_YOUR ASSIGNMENT_. Transcribe, word for word and without additions, each line below from the one containing "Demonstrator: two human" through the one containing "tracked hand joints", both ends included.

_EXTRACTED MATERIAL_.
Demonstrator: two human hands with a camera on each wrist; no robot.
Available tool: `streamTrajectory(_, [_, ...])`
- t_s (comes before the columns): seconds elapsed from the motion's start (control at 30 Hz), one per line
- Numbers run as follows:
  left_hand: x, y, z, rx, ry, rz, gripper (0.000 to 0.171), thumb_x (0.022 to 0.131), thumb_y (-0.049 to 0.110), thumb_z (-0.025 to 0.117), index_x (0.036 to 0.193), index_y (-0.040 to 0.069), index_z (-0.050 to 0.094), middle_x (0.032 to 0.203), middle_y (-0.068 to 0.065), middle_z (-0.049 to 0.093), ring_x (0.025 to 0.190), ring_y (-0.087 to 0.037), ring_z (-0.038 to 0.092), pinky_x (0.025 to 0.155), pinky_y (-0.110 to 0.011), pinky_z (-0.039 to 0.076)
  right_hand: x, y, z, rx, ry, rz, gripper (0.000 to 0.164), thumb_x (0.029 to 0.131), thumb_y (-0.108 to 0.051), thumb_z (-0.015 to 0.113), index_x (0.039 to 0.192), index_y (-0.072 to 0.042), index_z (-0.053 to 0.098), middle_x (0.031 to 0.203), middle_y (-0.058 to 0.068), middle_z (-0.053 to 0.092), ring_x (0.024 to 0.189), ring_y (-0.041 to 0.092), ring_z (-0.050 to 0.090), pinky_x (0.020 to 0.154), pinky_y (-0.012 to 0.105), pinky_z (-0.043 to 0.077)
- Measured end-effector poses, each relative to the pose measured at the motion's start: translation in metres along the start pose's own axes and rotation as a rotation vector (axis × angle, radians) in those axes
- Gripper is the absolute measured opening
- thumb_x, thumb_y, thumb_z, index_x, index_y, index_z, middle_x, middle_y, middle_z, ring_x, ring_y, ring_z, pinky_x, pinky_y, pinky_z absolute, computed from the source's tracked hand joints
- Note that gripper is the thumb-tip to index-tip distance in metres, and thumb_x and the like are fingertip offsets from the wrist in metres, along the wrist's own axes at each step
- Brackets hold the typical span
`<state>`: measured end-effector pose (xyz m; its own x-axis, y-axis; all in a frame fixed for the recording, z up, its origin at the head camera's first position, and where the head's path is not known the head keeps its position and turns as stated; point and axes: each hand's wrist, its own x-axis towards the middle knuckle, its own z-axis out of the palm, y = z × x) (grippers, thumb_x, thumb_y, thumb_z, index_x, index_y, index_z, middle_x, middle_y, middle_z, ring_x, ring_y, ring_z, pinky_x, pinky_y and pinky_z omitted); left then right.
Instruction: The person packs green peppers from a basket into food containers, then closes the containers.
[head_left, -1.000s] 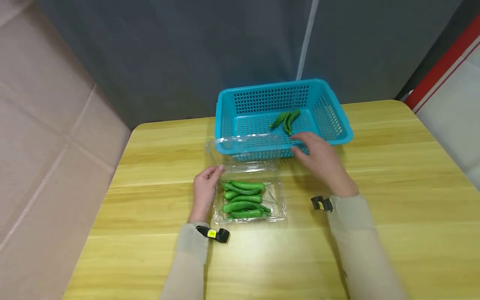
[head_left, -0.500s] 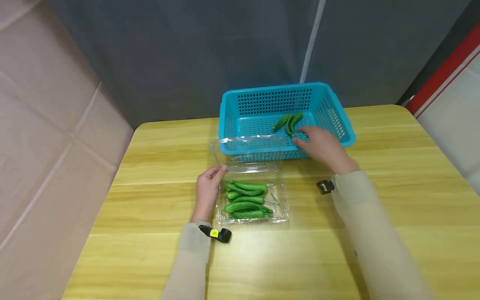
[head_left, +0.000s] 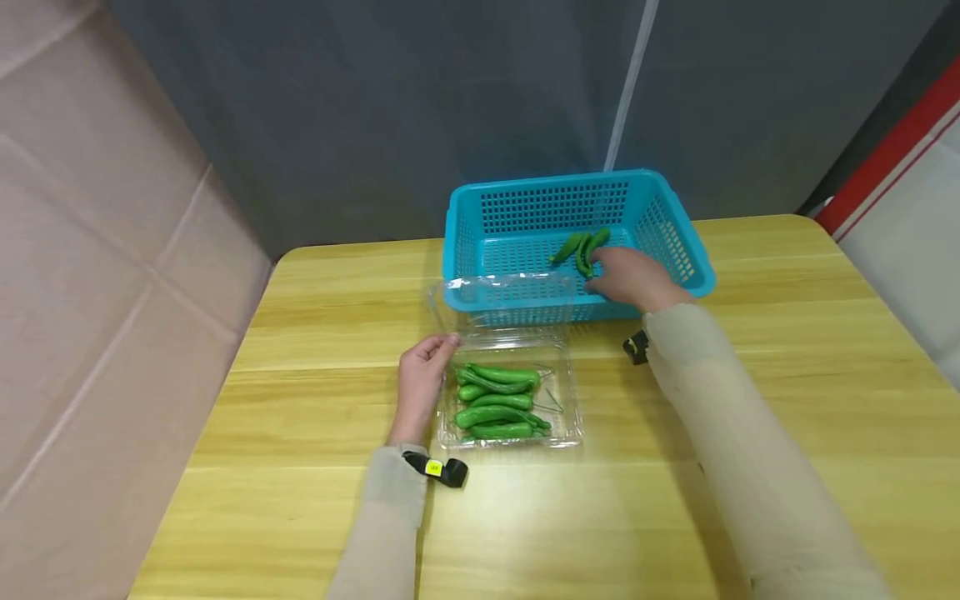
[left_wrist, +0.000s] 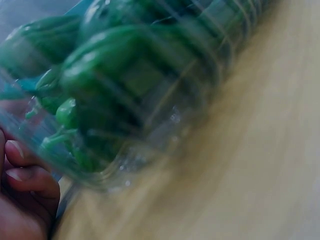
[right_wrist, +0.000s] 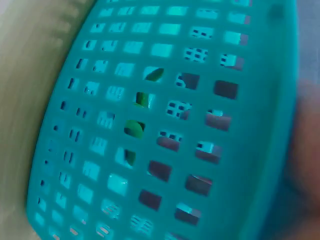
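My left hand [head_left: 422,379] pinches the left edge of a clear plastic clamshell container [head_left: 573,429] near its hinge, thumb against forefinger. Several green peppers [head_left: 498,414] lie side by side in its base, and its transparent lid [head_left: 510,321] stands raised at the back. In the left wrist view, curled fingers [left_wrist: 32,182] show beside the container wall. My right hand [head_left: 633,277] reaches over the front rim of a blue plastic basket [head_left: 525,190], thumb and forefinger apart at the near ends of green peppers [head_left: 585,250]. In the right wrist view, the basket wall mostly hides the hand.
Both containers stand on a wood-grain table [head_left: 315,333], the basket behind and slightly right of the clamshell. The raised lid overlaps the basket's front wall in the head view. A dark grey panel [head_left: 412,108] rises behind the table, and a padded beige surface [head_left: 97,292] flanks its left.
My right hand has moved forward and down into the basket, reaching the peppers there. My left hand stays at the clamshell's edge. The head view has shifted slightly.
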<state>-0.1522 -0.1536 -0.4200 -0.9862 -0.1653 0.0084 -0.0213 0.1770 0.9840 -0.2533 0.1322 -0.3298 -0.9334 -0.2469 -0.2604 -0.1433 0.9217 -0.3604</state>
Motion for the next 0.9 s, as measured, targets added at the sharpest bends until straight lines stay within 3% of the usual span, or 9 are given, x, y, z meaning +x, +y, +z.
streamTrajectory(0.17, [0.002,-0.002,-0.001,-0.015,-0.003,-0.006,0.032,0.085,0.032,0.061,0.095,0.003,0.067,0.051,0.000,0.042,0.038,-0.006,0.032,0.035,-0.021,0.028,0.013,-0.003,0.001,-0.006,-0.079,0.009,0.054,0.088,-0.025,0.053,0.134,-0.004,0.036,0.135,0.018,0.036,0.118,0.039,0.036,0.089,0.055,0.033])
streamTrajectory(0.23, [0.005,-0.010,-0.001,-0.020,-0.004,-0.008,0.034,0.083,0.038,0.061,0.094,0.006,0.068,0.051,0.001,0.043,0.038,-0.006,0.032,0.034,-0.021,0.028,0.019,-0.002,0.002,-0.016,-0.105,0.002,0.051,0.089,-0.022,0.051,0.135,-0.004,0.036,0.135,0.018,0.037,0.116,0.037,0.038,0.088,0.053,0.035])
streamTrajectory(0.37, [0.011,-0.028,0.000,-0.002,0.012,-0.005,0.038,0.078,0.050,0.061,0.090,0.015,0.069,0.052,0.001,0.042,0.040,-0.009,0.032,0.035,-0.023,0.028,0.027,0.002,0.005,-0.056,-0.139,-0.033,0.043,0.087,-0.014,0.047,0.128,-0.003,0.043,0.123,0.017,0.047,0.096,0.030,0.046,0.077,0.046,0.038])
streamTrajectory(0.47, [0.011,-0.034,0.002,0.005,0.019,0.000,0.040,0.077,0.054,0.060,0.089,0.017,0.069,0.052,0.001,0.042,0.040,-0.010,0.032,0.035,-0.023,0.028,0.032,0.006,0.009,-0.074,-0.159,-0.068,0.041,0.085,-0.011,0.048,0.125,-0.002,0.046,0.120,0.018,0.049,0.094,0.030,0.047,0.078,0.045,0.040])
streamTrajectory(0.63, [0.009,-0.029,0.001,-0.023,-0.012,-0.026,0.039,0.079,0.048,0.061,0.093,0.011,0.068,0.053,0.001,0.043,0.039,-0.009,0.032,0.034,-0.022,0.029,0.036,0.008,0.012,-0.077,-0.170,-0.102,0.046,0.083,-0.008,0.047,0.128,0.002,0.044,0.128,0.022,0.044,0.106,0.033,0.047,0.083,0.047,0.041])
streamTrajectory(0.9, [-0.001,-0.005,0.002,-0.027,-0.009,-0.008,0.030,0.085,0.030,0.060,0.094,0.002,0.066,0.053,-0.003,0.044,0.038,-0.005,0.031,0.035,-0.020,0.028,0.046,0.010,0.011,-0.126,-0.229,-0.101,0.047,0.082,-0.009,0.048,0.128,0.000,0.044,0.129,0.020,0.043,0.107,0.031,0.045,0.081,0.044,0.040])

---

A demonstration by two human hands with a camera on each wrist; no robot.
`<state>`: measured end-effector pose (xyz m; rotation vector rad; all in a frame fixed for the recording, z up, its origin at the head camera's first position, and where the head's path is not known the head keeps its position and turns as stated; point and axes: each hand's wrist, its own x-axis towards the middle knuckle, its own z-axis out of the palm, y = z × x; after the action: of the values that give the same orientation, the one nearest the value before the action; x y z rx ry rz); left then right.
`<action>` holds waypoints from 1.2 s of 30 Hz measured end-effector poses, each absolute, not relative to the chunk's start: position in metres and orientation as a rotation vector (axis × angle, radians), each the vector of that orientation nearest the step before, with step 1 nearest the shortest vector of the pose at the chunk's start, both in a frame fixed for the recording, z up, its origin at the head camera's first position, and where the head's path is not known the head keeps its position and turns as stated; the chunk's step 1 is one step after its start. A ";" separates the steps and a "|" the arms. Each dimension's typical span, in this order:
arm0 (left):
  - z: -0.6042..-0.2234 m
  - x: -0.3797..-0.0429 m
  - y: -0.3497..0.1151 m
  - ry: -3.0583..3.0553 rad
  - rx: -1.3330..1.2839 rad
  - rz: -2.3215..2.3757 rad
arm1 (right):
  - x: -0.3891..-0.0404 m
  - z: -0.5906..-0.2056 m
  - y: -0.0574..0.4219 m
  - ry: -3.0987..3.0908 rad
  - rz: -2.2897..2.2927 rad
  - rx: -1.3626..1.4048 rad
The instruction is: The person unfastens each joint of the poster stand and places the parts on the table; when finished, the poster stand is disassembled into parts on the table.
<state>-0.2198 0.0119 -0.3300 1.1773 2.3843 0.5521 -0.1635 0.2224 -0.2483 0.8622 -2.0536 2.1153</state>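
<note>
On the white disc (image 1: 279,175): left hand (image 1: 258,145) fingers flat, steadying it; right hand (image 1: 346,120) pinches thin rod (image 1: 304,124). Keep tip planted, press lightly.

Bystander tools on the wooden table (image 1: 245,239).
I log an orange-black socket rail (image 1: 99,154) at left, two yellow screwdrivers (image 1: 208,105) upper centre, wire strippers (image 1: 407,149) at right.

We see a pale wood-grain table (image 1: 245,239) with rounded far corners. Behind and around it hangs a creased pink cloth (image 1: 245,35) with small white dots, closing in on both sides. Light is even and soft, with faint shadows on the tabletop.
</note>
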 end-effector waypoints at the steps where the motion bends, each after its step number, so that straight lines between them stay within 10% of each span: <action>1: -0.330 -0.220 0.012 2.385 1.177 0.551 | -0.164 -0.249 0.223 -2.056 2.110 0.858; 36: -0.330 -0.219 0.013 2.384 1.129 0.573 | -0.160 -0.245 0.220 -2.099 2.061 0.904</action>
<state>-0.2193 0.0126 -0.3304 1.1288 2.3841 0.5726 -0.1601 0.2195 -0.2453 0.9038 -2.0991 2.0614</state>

_OUTPUT FOR THIS EXERCISE_.
Demonstrator: two human hands with a camera on each wrist; no robot.
Available tool: `streamTrajectory(_, [_, ...])`
- t_s (comes before the columns): seconds elapsed from the motion's start (control at 30 Hz), one per line
- Numbers run as follows:
  left_hand: x, y, z, rx, ry, rz, gripper (0.000 to 0.171), thumb_x (0.022 to 0.131), thumb_y (-0.049 to 0.110), thumb_z (-0.025 to 0.117), index_x (0.036 to 0.193), index_y (-0.040 to 0.069), index_z (-0.050 to 0.094), middle_x (0.032 to 0.203), middle_y (-0.068 to 0.065), middle_z (-0.049 to 0.093), ring_x (0.025 to 0.190), ring_y (-0.087 to 0.037), ring_z (-0.038 to 0.092), pinky_x (0.025 to 0.155), pinky_y (-0.110 to 0.011), pinky_z (-0.039 to 0.076)
  right_hand: x, y, z, rx, ry, rz, gripper (0.000 to 0.164), thumb_x (0.029 to 0.131), thumb_y (-0.108 to 0.051), thumb_z (-0.015 to 0.113), index_x (0.039 to 0.192), index_y (-0.072 to 0.042), index_z (-0.053 to 0.098), middle_x (0.031 to 0.203), middle_y (-0.058 to 0.068), middle_z (-0.053 to 0.092), ring_x (0.024 to 0.189), ring_y (-0.041 to 0.092), ring_z (-0.050 to 0.090), pinky_x (0.020 to 0.154), pinky_y (-0.012 to 0.105), pinky_z (-0.043 to 0.077)
- Measured end-effector poses, each relative to the pose measured at the motion's start: translation in metres along the start pose's own axes and rotation as a rotation vector (axis × angle, radians) in those axes
- Gripper is the absolute measured opening
- thumb_x, thumb_y, thumb_z, index_x, index_y, index_z, middle_x, middle_y, middle_z, ring_x, ring_y, ring_z, pinky_x, pinky_y, pinky_z absolute, computed from the source's tracked hand joints

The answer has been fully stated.